Mojokerto (ANTARA) - Pemerintah Kota (Pemkot) Mojokerto, Jawa Timur melakukan aksi kerja bakti (korve) di Kelurahan Mentikan guna memitigasi potensi bencana di daerah aliran sungai.
Wali Kota Mojokerto Ika Puspitasari di Kota Mojokerto, Jumat, mengatakan kegiatan ini merupakan bagian dari sinergi program "Indonesia ASRI" dan "Rukun Tetangga (RT) Berseri" guna menjaga kebersihan lingkungan agar tidak terjadi bencana.
Dalam peninjauan langsung di lapangan, Ning Ita sapaan akrab wali kota, mengidentifikasi sedikitnya lima titik kritis di sepanjang tanggul Sungai Brangkal yang mengalami abrasi, dengan kategori sedang hingga parah.
"Kondisi ini berpotensi mengancam keselamatan ribuan warga yang tinggal di kawasan padat penduduk sepanjang sempadan sungai," katanya.
Ia mengatakan, lima titik terpantau kondisinya sangat mengkhawatirkan karena abrasi.

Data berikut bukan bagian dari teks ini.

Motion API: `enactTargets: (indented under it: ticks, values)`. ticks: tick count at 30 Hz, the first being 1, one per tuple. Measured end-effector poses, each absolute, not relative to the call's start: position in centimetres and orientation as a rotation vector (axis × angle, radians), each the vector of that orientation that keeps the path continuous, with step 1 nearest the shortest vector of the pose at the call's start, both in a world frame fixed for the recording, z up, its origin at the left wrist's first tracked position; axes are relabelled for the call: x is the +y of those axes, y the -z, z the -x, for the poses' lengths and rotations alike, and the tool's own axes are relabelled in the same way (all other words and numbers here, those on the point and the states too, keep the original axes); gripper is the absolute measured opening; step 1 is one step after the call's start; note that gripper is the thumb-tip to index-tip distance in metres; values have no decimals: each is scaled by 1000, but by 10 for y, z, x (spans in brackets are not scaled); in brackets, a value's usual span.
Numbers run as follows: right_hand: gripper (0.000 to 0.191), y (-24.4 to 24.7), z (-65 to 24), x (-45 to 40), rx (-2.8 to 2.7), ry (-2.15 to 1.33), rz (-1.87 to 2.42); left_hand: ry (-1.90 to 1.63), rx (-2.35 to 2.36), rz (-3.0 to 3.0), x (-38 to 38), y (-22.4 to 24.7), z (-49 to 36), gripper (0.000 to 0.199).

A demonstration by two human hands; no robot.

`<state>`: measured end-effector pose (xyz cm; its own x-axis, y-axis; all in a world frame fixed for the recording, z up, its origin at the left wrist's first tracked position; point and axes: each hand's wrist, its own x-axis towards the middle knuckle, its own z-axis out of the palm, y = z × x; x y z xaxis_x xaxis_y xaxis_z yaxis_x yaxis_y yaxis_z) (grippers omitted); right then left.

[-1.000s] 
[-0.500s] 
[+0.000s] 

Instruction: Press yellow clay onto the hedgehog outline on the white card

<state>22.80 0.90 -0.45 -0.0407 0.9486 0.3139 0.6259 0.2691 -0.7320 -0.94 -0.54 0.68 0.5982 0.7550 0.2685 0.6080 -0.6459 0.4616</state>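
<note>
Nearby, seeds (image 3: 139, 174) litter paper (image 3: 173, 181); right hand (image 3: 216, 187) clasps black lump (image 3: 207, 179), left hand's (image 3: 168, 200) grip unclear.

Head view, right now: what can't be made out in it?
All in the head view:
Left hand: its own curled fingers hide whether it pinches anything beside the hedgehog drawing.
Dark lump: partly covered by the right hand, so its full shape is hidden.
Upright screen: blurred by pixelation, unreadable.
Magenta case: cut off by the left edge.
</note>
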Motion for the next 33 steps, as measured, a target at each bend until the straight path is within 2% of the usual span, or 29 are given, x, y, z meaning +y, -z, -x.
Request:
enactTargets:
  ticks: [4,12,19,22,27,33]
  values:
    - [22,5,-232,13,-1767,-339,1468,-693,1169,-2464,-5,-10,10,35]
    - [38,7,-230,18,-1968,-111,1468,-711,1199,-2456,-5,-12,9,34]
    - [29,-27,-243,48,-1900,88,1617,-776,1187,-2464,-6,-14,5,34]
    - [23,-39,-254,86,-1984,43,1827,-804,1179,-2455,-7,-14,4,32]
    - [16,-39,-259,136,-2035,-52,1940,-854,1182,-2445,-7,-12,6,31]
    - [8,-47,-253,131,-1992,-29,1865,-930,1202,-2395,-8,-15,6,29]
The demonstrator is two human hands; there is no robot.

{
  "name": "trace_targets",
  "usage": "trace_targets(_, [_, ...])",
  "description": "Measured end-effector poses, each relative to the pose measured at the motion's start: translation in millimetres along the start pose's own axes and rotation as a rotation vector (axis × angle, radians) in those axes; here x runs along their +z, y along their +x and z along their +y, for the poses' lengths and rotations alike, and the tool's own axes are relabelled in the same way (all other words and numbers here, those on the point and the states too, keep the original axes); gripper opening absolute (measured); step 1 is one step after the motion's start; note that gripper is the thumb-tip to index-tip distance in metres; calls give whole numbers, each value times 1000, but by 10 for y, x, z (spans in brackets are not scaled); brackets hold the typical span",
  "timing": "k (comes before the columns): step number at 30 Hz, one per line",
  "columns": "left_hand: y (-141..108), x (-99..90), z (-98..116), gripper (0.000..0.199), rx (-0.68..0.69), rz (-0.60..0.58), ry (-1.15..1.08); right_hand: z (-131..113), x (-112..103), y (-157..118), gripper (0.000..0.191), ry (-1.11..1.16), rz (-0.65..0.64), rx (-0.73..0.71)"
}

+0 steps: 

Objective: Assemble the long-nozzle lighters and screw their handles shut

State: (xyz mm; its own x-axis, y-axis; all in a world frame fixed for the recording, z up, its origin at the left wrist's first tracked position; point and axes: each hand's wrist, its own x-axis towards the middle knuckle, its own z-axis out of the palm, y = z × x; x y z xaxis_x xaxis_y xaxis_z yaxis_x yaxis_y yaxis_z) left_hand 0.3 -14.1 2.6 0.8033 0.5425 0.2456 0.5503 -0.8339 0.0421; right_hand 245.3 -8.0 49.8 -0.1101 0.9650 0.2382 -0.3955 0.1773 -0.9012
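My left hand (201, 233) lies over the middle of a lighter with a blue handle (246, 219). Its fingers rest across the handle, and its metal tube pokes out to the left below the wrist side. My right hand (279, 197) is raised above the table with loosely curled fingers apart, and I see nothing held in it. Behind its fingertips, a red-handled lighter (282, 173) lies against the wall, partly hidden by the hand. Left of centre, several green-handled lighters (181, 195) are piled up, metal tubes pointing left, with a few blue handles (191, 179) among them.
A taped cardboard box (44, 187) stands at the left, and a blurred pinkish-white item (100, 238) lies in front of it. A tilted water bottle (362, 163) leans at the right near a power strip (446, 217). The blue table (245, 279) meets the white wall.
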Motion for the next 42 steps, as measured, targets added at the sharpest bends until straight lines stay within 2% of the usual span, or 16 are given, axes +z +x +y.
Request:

Mengingat cuaca ekstrem dan tingginya curah hujan di hulu, risiko tanggul rembes atau jebol sangat besar.
"Dampaknya akan luar biasa bagi permukiman penduduk di balik tanggul," kata Ning Ita.
Terkait revitalisasi tanggul sungai tersebut, Ning Ita menjelaskan bahwa tujuh sungai besar yang melintasi Kota Mojokerto merupakan aset di bawah naungan pemerintah pusat. Oleh karena itu, Pemkot Mojokerto tidak memiliki otoritas untuk melakukan revitalisasi secara mandiri.
Sebagai langkah strategis, kata dia, Pemkot Mojokerto segera bersurat kembali kepada pihak Jasa Tirta selaku pengguna aset untuk mendesak percepatan revitalisasi.
Ia menambahkan, dengan kegiatan kerja bakti setiap hari Jumat, diharapkan menjadi pemantik kesadaran masyarakat untuk terus menjaga kebersihan dan kesehatan lingkungan di Kota Mojokerto.
"Kami berharap dengan adanya kegiatan kerja bakti ini, masyarakat menjadi tergerak untuk menjaga lingkungan masing-masing supaya terhindar dari ancaman bencana hidrometeorologi," katanya.